## WORK TASK
Match the string "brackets" against each line below, and copy every line that matches.

## PROVIDED MATERIAL
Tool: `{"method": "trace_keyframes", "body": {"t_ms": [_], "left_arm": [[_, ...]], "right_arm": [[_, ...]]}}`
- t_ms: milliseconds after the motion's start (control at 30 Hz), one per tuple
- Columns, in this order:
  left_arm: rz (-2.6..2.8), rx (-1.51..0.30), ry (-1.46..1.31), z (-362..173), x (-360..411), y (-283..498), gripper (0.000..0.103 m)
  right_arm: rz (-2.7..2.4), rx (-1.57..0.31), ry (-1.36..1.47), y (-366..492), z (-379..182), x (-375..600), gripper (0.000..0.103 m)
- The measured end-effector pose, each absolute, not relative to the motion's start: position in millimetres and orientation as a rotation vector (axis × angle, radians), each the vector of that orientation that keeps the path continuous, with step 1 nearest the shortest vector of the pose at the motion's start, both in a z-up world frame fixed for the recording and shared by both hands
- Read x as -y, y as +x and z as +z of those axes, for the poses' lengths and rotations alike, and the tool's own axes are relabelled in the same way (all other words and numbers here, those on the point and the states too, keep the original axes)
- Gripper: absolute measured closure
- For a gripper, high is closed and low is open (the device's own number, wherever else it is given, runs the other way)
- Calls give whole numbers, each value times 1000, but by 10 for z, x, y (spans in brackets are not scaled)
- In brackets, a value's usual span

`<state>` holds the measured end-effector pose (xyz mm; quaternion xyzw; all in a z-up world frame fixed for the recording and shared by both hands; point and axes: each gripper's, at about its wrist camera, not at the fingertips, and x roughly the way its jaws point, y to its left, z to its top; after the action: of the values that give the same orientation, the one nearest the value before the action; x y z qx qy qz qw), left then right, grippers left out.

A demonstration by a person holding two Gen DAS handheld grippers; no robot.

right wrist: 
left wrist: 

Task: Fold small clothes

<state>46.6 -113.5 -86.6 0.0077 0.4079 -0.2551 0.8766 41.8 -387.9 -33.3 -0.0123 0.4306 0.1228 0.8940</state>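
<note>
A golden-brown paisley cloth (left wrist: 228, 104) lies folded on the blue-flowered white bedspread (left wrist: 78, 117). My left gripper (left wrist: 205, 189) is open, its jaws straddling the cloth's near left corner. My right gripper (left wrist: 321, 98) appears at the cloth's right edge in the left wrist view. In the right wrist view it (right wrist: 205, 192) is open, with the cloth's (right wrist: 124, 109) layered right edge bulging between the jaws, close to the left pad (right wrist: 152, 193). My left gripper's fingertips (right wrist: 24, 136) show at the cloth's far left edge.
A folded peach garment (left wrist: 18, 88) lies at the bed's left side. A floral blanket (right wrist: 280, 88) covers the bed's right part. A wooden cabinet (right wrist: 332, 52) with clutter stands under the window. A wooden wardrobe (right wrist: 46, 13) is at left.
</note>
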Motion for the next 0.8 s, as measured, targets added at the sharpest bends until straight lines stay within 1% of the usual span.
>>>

## OUTPUT BELOW
- Calls give whole numbers, each value times 1000, but by 10 for z, x, y (spans in brackets are not scaled)
- In brackets, a value's usual span

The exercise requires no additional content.